The survival of this complete grouping—including the Watch Office, Fire Tender Shelter, Floodlight Trailer and Tractor Shed, Signals Square and Airfield Code letters—is rare and characteristic of Second World War airfield layouts. Its preservation alongside a well-conserved airfield landscape of the period, still in active use for flying, is unique.
Dunkeswell is the only British airfield where the US Navy Fleet Air Wing, whose primary theatre of operations was the Pacific, was based during the Second World War. It represents the best-preserved of all west-country sites associated with the strategically vital Battle of the Atlantic. The airfield began construction in 1941 by contractor George Wimpey. It was transferred to 19 Group Coastal Command in May 1942, then occupied in August 1942 by the US Air Force Anti-Submarine Group 479, following high-level British-American liaison to establish reinforcements and neutralise the U-boat threat as a precondition to the invasion of north-west Europe.
Prior to its establishment at Dunkeswell, the US Navy had protected shipping off the eastern seaboard of North America, then Iceland and Greenland. At Dunkeswell, their task was to patrol sea areas between German U-boat bases in France and their hunting grounds in the North Atlantic. US Navy Fleet Air Wing 7 remained until operations ended in May 1945. During this period, 6,424 anti-submarine missions were flown from the airfield, principally in B24 Liberator bombers, which possessed the greatest range over the Atlantic of any aircraft then available. US Navy liaison personnel were based at Coastal Command headquarters at Mount Wise, Plymouth, where Enigma decrypts from Bletchley Park were planned and forwarded for action. At peak operations in 1944, just under 5,000 personnel were stationed at Dunkeswell. The RAF took over in August 1945, using the base for ferrying and maintenance until departing in 1949.

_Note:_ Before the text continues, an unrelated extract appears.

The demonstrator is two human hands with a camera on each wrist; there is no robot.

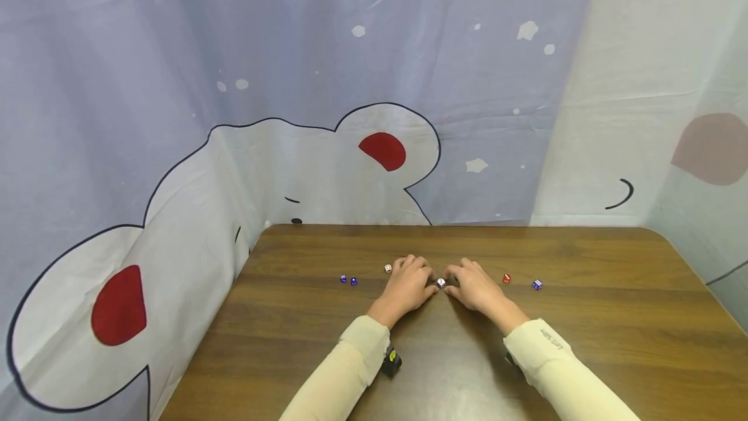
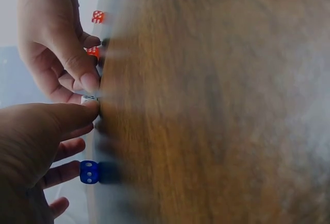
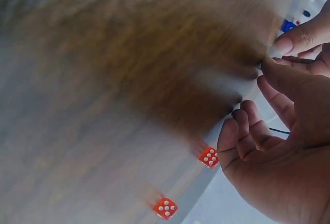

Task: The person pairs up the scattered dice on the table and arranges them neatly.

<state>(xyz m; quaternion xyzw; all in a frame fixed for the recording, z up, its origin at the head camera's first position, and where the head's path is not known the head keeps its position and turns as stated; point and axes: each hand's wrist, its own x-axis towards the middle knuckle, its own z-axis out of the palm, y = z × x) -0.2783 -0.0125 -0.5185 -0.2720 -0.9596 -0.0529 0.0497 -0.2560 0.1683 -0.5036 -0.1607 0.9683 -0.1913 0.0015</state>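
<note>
A white die with dark pips (image 1: 441, 283) lies between the two hands near the middle of the table. My left hand (image 1: 409, 283) pinches it from the left with thumb and forefinger. From the right, my right hand (image 1: 476, 286) has curled thumb and forefinger at the same die. In the left wrist view, the left thumb partly covers the white die (image 2: 88, 98), right below the right thumb. A blue die (image 2: 89, 172) sits by the other left fingers. The right wrist view hides the white die behind the thumbs; red dice (image 3: 209, 157) appear past the right hand.
Left of the hands lie two blue dice (image 1: 348, 280) and a white die (image 1: 388, 268). On the right are a red die (image 1: 506, 278) and a blue die (image 1: 537, 284). The brown wooden table (image 1: 456, 375) meets a printed curtain (image 1: 485, 115) behind.
</note>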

During the Second World War, Britain's airfield total expanded from 158 to 740, encompassing requisitioned civil fields, emergency landing grounds, and purpose-built bases ranging from fighter stations to bomber and Advanced Landing Ground facilities. Among all surviving wartime airfields, none has been preserved in as good a condition as Dunkeswell's landscape and associated control tower group, operations area and technical site. The base's airfield is documented in remarkable film archive material. At its peak, the base housed over 2,000 personnel dispersed across multiple sites.

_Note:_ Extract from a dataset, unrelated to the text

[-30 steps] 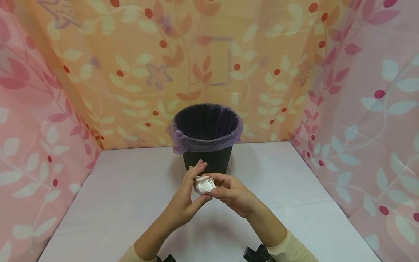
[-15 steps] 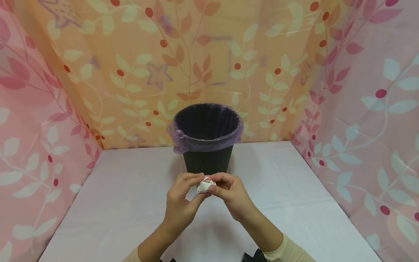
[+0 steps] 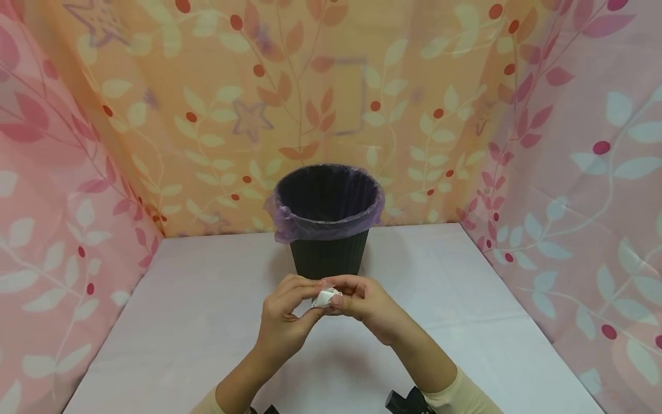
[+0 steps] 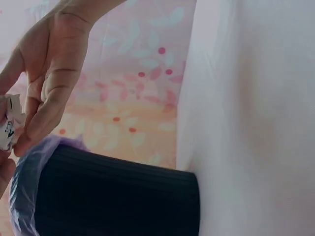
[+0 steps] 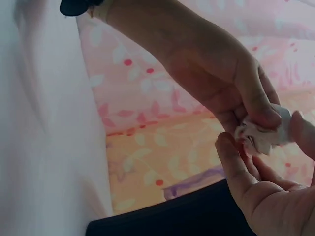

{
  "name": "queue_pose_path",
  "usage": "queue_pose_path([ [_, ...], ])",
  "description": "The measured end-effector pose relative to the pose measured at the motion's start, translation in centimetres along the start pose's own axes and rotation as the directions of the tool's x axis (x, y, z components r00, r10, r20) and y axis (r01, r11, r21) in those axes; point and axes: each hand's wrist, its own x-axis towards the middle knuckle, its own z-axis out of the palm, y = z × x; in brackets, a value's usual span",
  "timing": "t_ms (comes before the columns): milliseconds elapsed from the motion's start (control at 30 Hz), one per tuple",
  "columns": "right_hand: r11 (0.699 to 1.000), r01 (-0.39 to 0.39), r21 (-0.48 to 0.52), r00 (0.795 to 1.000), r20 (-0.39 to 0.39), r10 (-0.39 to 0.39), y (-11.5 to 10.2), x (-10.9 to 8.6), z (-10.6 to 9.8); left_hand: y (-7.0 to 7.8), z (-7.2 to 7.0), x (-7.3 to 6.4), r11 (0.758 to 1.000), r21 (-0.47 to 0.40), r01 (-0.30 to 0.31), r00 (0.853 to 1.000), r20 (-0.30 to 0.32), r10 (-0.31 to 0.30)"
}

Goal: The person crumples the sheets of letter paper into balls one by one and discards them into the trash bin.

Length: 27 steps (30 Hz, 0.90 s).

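Observation:
A small crumpled ball of white paper [image 3: 324, 298] is held between both hands, just in front of the trash can and above the table. My left hand [image 3: 287, 313] pinches it from the left, thumb below and fingers over the top. From the right, my right hand [image 3: 369, 305] grips it between thumb and curled fingers. Dark printed marks show on the paper [image 4: 10, 123] in the left wrist view, where the right hand [image 4: 51, 69] reaches in from the top. In the right wrist view the left hand [image 5: 211, 69] squeezes the paper [image 5: 261, 135] from above.
A dark trash can [image 3: 331, 253] lined with a purple plastic bag [image 3: 331, 230] stands upright behind the hands, near the back wall. White cloth covers the table [image 3: 207, 305]. Leaf-patterned curtains [image 3: 207, 115] enclose the back and both sides.
The left hand's fingers, raised and spread at first, have come down over the paper ball. The ball has been turned and now looks smaller between the hands. The trash can stays put.

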Motion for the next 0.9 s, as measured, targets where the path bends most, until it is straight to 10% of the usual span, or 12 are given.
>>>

Dunkeswell possesses strong associations with key events of the Second World War. Shore-based aircraft cover proved decisive in the Battle of the Atlantic, supplemented by Ultra decryption from Bletchley Park and radar development. The Atlantic Gap, beyond the reach of land-based air cover, was the primary U-boat hunting ground, driving the establishment of bases in Iceland, Newfoundland, Nova Scotia and later Greenland. Shore-based aircraft operating from bases such as Dunkeswell accounted for 41.5 per cent of U-boat kills. Aircraft capability evolved significantly: the 500-mile range of Hudson, Wellington and Whitley bombers was extended to 600 miles by the Sunderland flying boat and to 1,100 miles by the Liberator (in service from 1943, the aircraft used at Dunkeswell). May 1943 is acknowledged as the turning point in the conflict, when shore and ship-based aircraft accounted for two-thirds of U-boat losses. Although U-boat pen construction began at St Nazaire, Lorient, Le Palice and Brest in January 1941, the War Cabinet did not order Bomber Command to attack these bases until December 1943. From that date, air power assumed an increasingly strategic role in preparation for Operation Overlord.
Building 68, a T-type hangar, is the best-preserved example on the site, prominently located near the control tower group and operations block, adjacent to two well-preserved American prefabricated workshop buildings. To the north, many technical site buildings survive, though most are in highly adapted states.